Updated July 9, 2026 6 min read

Handing a company card to an employee sounds simple until you start asking who tracks the spending, who sets the limits, and who ends up responsible if something goes wrong.

The short answer

Employee cards are individual cards linked to a single business credit account, so each employee gets their own card number while all the spending flows back to one master line of credit. The business owner or account administrator can typically set individual spending limits, monitor purchases by cardholder, and add or remove employees without opening separate accounts for each person. Liability for the balance generally still rests with the primary account, not with the individual employee using the card.

How the linkage actually works

When a business opens an account that supports employee cards, the issuer assigns each employee their own card number tied back to the same underlying account and credit line. Purchases on any employee card draw from that shared credit limit, and the account holder receives one consolidated bill covering every card rather than separate statements per employee. This is different from something like a co-signed credit card, where two people share equal responsibility for one account — with employee cards, the employee is typically just an authorized spender rather than a co-owner of the debt.

Tracking spending by employee

Most business account platforms let the administrator see transactions broken out by cardholder, which makes it easier to spot where money is going without manually sorting through a single combined list of charges. Some programs allow limits to be set per card, so one employee might have a lower monthly cap for incidental purchases while another has a higher limit for larger recurring expenses like travel or supplies. This kind of per-card control is one of the features that tends to separate a corporate card program from a small business card built primarily around a single owner’s spending.

How liability typically works

In most employee card arrangements, the business — not the individual employee — is contractually responsible for the balance. That said, company policy often requires employees to keep receipts, stay within their assigned limit, and use the card only for approved purposes, and violations can lead to internal consequences even if the issuer itself only pursues the business for payment. The employee is closer in structure to an authorized user on a personal card: they can use the account, but the underlying obligation to the issuer sits with whoever opened it.

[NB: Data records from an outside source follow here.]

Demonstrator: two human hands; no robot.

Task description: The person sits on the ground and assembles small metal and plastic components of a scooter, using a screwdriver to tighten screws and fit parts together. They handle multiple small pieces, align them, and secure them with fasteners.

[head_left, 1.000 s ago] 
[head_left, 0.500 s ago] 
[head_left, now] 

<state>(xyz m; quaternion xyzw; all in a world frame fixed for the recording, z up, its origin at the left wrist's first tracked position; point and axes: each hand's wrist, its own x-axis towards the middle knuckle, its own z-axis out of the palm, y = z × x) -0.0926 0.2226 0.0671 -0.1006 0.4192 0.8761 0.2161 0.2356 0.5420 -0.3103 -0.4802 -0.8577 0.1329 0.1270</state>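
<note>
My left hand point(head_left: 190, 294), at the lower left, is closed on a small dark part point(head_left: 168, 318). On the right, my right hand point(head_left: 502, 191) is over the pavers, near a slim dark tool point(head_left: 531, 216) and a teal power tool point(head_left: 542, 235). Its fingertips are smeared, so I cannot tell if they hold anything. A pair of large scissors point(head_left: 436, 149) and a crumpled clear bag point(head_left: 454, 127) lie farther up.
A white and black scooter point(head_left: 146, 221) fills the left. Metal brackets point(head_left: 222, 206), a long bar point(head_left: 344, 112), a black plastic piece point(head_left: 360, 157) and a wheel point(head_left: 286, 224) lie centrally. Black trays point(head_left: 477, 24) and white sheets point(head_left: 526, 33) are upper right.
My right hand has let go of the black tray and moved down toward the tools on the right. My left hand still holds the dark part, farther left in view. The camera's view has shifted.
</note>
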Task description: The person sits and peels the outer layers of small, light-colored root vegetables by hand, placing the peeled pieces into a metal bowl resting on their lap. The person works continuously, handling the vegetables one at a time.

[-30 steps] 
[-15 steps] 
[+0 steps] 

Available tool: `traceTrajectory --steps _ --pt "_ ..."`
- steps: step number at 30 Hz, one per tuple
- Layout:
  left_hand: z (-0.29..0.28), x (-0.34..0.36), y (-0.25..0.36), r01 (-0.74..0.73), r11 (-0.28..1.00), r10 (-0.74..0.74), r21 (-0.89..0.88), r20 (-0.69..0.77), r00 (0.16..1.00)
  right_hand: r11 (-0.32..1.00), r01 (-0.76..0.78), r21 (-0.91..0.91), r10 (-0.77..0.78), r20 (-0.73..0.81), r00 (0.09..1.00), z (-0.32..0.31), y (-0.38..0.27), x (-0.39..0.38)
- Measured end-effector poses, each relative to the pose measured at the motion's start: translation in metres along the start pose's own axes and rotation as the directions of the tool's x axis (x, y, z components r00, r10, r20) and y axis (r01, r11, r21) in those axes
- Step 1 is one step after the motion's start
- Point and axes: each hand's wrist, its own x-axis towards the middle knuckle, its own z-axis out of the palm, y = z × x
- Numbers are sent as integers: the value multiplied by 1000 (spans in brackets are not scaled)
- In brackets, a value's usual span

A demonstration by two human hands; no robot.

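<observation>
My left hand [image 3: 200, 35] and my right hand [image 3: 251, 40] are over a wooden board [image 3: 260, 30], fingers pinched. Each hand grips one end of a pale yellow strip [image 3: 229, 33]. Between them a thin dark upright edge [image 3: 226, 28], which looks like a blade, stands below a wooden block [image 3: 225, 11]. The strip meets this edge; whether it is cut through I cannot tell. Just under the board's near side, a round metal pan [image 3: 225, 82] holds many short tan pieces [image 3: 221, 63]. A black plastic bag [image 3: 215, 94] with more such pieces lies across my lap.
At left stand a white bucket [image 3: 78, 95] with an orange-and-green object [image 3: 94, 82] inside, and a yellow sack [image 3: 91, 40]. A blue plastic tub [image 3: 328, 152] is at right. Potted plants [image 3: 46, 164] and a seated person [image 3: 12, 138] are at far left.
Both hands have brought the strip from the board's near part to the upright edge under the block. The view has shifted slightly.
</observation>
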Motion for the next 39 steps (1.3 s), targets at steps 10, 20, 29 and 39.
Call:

Practical things owners tend to manage

What to weigh

Issuing employee cards trades some administrative complexity for the convenience of not requiring every purchase to run through one person. The tools available for setting limits, tracking spending, and removing access vary by issuer, and the specific liability terms are spelled out in the account agreement rather than being identical across every provider. Businesses considering this setup generally benefit from reading those terms directly rather than assuming employee cards behave exactly like a personal card shared informally among coworkers.

The bottom line

Employee cards let a business extend spending access without multiplying the number of accounts it has to manage, but the convenience depends on having clear internal rules about limits and oversight. The card itself is just a number tied to one shared line of credit — the structure around who can spend, how much, and how it’s tracked is what actually determines how well the arrangement works.